### Exercise details
When you reach the line below that has "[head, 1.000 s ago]", start returning lines exactly, and stop after the line that has "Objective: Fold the"; skip the pictures.
Top of The records
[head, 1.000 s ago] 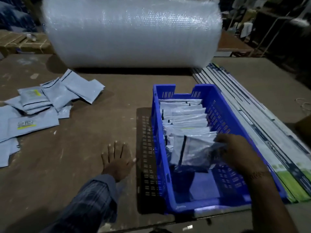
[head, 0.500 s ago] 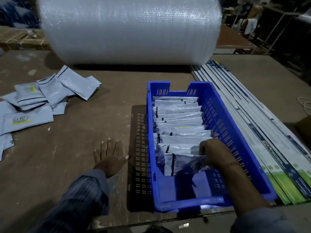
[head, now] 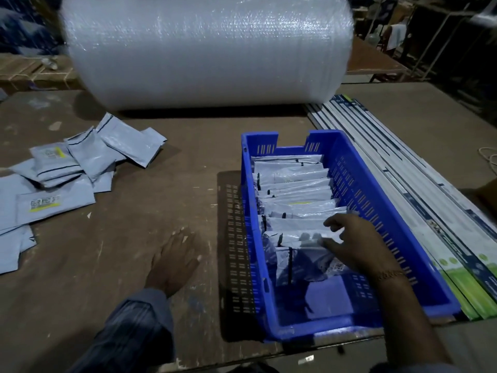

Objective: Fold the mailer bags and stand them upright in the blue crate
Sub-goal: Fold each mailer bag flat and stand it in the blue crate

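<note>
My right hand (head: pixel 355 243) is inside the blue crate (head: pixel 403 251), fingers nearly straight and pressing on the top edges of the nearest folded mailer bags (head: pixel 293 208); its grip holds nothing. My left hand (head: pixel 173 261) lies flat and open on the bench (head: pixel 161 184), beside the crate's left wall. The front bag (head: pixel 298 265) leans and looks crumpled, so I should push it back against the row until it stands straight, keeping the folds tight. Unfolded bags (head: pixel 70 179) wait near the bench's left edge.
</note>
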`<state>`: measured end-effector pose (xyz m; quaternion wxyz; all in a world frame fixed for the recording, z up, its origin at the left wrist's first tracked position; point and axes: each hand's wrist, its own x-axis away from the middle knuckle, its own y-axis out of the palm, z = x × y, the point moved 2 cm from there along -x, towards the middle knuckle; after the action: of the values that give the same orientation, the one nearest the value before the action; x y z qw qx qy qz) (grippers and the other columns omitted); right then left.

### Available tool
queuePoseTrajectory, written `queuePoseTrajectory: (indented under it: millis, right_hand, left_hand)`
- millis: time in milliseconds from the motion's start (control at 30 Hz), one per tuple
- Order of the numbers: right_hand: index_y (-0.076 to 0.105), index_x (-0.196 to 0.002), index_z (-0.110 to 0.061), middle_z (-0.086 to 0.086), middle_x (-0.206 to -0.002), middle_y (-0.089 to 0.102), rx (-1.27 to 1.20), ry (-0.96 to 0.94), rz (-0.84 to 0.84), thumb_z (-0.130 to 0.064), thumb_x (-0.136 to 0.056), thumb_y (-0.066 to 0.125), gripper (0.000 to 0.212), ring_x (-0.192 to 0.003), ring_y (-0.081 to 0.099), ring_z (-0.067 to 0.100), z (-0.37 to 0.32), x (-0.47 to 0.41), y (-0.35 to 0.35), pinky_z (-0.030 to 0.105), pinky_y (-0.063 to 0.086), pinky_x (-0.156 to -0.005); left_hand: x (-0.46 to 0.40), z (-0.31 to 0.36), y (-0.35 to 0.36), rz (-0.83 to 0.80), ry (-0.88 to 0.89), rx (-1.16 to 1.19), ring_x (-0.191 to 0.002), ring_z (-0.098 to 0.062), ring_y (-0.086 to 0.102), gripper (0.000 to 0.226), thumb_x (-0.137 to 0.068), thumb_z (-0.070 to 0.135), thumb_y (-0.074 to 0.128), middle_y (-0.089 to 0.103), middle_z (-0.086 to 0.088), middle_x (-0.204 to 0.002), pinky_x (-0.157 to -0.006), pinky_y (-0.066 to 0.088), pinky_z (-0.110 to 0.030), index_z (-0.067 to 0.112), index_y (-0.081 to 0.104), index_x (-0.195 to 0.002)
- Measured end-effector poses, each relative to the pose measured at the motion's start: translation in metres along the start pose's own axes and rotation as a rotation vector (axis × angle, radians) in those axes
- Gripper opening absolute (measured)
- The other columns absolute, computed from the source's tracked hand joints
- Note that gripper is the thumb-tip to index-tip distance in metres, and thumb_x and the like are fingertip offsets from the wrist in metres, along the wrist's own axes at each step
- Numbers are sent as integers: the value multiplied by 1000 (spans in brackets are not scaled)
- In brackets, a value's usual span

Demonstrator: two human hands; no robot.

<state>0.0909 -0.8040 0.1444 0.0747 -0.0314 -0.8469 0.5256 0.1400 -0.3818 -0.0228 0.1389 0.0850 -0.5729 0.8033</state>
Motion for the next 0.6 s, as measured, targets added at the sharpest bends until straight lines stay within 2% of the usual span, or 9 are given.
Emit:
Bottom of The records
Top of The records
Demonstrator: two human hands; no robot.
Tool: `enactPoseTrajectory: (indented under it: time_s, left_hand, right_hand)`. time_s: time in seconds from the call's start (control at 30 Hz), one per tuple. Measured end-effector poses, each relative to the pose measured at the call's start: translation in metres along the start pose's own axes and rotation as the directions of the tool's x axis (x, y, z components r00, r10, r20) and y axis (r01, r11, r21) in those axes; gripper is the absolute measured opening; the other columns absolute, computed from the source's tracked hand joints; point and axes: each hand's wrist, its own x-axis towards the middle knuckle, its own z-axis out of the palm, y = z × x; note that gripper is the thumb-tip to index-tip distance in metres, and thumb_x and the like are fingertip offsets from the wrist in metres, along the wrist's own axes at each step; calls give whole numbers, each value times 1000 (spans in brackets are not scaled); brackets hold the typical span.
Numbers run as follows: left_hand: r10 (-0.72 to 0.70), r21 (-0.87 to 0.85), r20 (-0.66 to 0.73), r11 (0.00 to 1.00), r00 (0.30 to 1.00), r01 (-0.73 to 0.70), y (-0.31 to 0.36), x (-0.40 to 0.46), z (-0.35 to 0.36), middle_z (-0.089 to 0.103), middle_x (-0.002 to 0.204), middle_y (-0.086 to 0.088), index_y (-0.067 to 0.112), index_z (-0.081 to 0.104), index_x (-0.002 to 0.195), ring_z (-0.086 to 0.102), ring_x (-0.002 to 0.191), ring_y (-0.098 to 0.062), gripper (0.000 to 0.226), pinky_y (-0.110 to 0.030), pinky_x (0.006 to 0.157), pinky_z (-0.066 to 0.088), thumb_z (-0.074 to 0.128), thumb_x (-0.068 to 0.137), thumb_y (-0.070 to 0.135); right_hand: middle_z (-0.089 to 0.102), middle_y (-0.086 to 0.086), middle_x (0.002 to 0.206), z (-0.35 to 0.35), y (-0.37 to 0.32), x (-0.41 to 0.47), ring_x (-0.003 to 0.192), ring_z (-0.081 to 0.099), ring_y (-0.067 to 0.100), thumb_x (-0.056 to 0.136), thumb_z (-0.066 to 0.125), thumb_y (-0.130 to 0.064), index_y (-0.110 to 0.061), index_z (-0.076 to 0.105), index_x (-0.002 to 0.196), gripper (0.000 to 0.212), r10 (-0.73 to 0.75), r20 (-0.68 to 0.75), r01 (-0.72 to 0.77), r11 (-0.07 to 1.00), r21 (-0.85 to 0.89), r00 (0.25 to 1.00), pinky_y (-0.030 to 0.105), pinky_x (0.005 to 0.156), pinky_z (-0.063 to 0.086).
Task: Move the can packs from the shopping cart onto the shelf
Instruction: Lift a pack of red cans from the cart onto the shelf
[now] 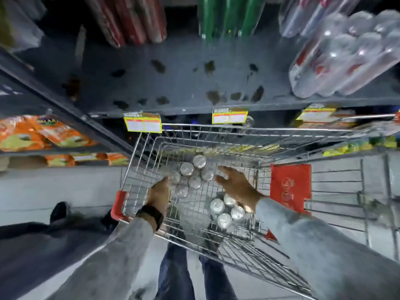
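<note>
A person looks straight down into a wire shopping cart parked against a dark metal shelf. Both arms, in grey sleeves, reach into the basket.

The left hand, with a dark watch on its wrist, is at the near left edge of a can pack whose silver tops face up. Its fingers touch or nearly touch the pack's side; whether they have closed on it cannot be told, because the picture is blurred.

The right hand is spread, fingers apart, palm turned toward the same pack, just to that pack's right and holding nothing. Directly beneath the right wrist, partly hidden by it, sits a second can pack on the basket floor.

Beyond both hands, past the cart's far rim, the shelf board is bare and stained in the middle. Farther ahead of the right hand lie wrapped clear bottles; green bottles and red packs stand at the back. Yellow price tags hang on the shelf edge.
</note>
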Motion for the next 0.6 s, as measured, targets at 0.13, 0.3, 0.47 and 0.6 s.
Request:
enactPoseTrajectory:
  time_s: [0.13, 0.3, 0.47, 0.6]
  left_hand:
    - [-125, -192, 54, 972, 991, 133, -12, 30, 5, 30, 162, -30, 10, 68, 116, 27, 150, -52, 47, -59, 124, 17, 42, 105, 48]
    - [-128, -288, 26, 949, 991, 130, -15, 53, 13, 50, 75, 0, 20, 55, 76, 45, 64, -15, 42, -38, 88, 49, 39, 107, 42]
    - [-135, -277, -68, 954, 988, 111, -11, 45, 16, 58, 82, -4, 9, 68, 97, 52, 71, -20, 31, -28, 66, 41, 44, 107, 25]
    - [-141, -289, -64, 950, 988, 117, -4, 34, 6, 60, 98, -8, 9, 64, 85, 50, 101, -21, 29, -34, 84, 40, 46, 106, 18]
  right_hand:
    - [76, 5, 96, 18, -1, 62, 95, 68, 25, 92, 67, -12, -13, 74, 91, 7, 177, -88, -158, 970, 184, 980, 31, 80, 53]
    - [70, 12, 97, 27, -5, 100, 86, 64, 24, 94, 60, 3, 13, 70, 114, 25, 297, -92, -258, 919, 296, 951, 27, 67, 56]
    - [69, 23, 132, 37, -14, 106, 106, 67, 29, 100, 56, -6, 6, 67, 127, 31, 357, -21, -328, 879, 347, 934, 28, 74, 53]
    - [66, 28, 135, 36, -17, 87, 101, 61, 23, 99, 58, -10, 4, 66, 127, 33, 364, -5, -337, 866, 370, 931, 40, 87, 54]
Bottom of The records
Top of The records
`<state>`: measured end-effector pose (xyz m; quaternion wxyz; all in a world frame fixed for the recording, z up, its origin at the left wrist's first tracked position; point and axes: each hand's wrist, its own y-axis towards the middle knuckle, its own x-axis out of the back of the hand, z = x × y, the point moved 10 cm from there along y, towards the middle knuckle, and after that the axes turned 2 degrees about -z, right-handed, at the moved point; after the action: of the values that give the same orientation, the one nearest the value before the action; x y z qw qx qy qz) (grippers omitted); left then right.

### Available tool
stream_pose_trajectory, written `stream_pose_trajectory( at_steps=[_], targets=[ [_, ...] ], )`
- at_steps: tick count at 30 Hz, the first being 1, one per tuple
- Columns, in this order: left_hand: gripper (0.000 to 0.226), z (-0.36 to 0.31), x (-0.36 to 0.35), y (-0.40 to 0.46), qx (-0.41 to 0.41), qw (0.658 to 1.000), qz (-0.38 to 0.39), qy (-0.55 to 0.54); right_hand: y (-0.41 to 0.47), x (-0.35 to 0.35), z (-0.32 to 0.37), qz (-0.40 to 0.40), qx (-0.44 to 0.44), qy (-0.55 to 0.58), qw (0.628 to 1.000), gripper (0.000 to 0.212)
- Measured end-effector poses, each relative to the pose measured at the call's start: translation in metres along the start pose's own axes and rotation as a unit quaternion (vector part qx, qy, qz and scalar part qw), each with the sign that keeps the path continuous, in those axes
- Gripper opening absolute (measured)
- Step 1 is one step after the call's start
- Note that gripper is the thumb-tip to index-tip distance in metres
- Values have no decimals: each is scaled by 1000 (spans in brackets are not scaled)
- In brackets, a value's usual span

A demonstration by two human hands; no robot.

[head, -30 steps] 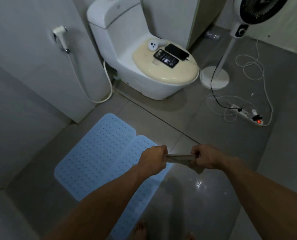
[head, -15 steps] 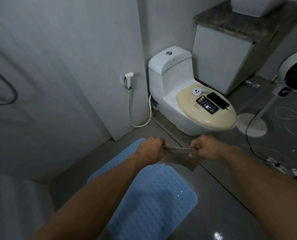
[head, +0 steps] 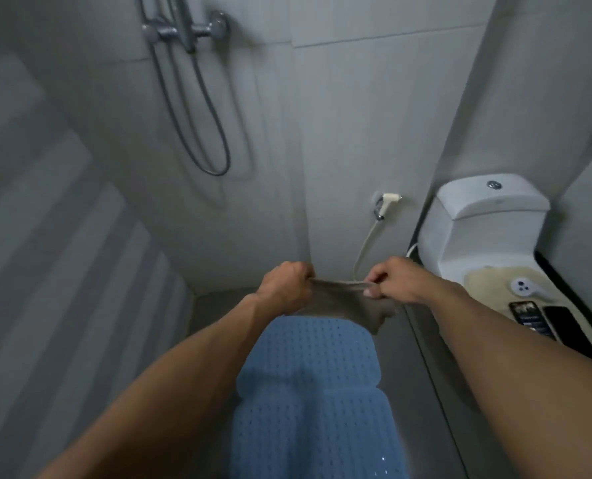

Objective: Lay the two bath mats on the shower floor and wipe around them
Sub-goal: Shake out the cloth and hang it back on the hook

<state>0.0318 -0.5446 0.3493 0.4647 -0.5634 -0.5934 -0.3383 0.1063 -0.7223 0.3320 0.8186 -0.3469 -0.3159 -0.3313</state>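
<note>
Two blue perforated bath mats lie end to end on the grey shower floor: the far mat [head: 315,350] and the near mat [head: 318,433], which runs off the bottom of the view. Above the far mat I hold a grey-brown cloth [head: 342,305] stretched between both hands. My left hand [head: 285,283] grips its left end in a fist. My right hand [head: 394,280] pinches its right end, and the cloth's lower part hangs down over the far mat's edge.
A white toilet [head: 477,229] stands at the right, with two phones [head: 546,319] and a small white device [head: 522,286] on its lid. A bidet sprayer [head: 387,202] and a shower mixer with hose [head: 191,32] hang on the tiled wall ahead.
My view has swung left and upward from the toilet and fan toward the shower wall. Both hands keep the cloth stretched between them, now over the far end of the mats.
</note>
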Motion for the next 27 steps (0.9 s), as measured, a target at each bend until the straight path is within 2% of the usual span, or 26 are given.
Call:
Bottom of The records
### Answer to the exercise
[head, 1.000 s ago] 
[head, 0.500 s ago] 
[head, now] 

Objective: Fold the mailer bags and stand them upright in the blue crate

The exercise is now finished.